- [To do] For this exercise, return exactly the lines of the material below that begin at the one with "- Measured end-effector" and stop after the one with "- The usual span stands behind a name".

- [Dataset content]
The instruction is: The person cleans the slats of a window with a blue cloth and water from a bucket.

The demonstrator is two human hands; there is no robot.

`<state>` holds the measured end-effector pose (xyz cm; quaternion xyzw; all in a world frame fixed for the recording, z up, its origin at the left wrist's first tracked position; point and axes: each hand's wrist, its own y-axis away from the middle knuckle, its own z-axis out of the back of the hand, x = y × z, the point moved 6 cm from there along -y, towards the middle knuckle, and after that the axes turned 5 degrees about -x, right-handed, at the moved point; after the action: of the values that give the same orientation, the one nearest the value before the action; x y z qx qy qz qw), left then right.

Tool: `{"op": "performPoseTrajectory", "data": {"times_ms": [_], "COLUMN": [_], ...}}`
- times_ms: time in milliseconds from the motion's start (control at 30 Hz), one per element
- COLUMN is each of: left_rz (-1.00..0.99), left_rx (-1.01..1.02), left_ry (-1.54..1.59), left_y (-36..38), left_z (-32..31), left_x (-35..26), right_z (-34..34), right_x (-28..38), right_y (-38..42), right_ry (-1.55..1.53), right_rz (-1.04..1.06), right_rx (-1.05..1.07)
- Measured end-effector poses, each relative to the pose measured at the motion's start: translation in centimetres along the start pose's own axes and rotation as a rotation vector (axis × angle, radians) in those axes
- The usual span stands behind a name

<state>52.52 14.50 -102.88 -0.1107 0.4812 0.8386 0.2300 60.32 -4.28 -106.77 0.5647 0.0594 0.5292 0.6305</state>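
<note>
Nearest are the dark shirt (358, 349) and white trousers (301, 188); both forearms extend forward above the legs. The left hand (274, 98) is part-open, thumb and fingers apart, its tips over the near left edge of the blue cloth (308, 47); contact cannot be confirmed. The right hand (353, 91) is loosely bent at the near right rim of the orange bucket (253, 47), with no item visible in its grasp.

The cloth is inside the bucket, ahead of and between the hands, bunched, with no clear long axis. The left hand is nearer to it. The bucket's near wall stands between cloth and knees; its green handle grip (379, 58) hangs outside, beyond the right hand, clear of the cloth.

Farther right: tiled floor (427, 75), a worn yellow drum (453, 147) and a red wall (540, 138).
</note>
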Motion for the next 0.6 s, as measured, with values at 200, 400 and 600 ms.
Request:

- [Solution]
- Measured end-effector poses, each relative to the pose measured at the motion's start: translation in centimetres along the start pose's own axes and rotation as a rotation vector (axis × angle, radians) in those axes
- The usual span stands behind a name

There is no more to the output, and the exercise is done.